Items listed in a dataset =

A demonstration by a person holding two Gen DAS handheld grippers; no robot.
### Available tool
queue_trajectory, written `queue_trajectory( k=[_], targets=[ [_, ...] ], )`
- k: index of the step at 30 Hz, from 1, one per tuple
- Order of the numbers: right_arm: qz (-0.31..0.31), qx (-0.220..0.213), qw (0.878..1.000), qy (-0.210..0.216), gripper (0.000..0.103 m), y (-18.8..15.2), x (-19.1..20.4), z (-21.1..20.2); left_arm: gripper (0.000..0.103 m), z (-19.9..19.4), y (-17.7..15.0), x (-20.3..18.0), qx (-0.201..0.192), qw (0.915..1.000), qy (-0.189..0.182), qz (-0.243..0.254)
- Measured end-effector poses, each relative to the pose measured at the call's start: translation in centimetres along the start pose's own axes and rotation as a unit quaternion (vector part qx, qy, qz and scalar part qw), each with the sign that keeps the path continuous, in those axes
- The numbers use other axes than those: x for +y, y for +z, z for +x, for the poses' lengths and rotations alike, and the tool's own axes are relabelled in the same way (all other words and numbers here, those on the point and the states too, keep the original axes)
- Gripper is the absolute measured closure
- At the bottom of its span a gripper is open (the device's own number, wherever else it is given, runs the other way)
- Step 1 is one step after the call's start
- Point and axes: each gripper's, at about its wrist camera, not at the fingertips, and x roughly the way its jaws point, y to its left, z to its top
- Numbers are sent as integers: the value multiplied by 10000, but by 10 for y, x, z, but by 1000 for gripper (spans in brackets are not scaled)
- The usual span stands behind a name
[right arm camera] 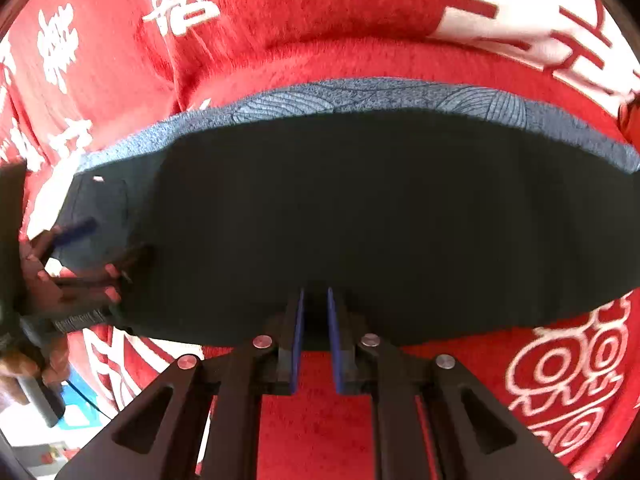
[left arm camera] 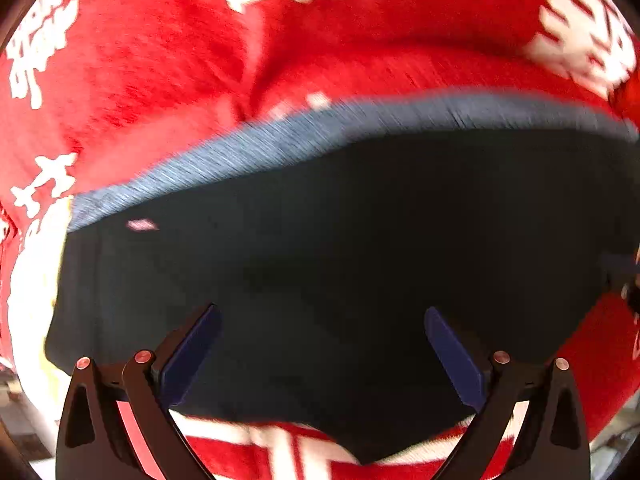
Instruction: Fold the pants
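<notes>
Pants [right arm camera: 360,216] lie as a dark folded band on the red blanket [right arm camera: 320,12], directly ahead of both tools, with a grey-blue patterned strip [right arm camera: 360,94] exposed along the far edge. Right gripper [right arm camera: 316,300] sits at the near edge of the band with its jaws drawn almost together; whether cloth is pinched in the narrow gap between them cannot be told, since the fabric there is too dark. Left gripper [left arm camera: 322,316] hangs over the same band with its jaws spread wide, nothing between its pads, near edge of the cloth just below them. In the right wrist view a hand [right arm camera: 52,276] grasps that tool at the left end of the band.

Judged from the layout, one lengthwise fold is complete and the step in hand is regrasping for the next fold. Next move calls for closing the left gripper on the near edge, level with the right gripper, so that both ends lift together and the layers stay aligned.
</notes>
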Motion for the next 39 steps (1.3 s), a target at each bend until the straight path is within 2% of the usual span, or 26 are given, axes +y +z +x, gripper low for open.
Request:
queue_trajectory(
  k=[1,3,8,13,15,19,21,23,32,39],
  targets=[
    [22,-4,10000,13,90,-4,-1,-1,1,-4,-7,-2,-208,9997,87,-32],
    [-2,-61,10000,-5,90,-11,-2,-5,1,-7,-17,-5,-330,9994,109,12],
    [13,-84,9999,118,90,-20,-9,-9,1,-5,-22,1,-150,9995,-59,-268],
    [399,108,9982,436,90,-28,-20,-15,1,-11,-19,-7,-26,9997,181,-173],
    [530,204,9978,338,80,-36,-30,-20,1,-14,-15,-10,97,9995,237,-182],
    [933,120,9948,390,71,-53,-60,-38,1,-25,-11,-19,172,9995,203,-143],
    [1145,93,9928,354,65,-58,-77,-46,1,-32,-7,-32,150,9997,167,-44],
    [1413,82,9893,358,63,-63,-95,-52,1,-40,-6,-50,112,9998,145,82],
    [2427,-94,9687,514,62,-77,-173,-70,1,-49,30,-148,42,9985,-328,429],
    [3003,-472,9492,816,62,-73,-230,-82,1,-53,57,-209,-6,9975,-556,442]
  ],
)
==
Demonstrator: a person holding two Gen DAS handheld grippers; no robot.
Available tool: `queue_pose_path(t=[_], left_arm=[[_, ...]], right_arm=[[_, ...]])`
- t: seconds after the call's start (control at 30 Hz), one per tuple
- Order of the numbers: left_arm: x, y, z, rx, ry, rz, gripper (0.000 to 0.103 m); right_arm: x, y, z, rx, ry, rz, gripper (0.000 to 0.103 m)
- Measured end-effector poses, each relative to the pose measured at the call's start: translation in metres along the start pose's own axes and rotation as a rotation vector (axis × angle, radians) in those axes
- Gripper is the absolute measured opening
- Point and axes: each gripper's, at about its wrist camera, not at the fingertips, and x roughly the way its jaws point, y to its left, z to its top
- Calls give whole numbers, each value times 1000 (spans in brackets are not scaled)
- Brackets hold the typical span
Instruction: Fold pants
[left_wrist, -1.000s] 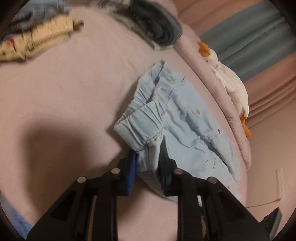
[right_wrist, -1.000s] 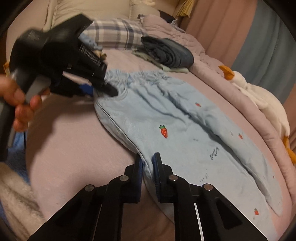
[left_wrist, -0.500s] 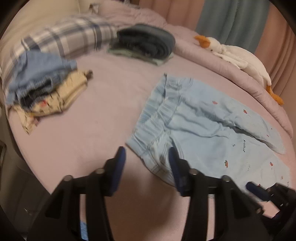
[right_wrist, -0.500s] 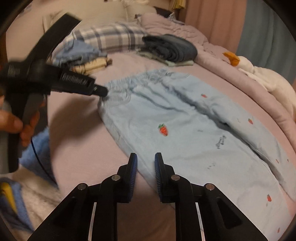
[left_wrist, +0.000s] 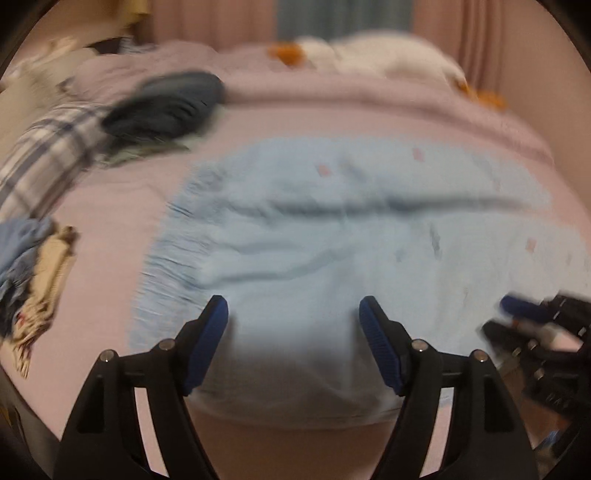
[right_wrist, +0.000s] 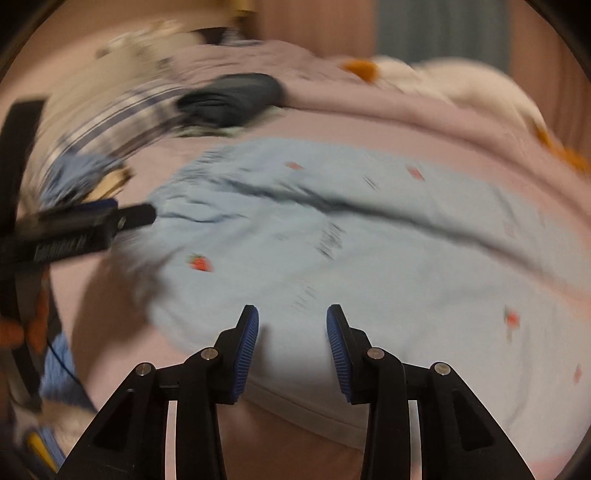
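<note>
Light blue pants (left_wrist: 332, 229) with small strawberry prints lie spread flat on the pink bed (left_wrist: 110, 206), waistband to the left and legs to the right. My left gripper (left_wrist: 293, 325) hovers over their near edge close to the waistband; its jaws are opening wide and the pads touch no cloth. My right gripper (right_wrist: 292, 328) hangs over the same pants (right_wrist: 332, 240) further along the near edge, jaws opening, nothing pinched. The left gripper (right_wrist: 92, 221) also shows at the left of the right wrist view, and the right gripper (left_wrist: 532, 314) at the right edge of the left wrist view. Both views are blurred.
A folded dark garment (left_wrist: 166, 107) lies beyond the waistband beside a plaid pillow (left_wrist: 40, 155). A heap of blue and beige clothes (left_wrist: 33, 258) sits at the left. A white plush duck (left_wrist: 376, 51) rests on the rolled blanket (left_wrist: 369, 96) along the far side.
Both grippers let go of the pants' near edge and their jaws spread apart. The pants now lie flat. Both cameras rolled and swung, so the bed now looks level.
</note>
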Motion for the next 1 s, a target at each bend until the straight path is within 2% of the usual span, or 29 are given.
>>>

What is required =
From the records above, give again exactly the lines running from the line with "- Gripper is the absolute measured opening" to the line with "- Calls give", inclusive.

Solution for this task =
- Gripper is the absolute measured opening
- Point and axes: each gripper's, at about its wrist camera, not at the fingertips, and x roughly the way its jaws point, y to its left, z to its top
- Calls give whole numbers, each value times 1000 (spans in brackets are not scaled)

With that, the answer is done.